> [DATASET EXTRACT]
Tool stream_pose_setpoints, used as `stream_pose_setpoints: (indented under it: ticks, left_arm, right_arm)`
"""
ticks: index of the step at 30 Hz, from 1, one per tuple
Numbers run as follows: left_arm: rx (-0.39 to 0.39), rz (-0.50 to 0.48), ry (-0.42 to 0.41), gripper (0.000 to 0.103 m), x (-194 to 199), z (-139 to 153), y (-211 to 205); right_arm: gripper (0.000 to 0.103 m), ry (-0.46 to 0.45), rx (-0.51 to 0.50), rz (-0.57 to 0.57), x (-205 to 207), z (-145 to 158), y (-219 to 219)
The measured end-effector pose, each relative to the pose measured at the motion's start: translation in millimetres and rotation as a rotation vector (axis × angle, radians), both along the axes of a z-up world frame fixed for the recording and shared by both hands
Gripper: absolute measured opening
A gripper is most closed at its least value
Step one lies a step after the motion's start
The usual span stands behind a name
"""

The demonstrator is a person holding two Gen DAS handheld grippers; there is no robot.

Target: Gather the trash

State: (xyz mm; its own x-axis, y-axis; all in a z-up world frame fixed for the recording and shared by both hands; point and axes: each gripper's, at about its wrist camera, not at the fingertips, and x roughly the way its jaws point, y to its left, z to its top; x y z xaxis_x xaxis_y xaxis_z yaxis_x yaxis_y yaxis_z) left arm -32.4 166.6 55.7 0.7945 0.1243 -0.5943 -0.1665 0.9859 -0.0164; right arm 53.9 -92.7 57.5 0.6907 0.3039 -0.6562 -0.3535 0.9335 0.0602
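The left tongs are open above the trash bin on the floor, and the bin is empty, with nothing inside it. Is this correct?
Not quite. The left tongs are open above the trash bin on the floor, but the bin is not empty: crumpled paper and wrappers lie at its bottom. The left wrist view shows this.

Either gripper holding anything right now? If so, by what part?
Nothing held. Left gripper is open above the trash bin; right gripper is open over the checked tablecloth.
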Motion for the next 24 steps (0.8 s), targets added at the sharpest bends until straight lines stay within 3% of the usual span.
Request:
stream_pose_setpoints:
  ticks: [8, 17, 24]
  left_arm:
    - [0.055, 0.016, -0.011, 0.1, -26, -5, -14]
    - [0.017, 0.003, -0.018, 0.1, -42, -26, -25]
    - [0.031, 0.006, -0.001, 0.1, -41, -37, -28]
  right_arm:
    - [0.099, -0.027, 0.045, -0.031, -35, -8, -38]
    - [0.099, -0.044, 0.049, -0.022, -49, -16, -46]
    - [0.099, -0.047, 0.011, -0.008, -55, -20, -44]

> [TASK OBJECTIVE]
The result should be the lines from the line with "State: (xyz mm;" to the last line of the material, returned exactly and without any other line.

> [EXERCISE ANSWER]
State: (xyz mm; its own x-axis, y-axis; all in a z-up world frame fixed for the recording and shared by both hands; point and axes: each gripper's, at about its wrist camera, not at the fingertips, and x roughly the way its jaws point, y to its left, z to its top; x y z xaxis_x xaxis_y xaxis_z yaxis_x yaxis_y yaxis_z) left arm -32.4 166.6 55.7 0.7945 0.1243 -0.5943 -0.1665 0.9859 -0.0164; right arm 53.9 -92.7 57.5 0.6907 0.3039 -0.6562 -0.3535 0.9335 0.0602
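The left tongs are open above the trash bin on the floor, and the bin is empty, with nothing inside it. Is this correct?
Not quite. The left tongs are open above the trash bin on the floor, but the bin is not empty: crumpled paper and wrappers lie at its bottom. The left wrist view shows this.

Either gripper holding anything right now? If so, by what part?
Nothing held. Left gripper is open above the trash bin; right gripper is open over the checked tablecloth.
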Motion for the next 24 steps (0.8 s), targets added at the sharpest bends until straight lines stay within 3% of the usual span.
Request:
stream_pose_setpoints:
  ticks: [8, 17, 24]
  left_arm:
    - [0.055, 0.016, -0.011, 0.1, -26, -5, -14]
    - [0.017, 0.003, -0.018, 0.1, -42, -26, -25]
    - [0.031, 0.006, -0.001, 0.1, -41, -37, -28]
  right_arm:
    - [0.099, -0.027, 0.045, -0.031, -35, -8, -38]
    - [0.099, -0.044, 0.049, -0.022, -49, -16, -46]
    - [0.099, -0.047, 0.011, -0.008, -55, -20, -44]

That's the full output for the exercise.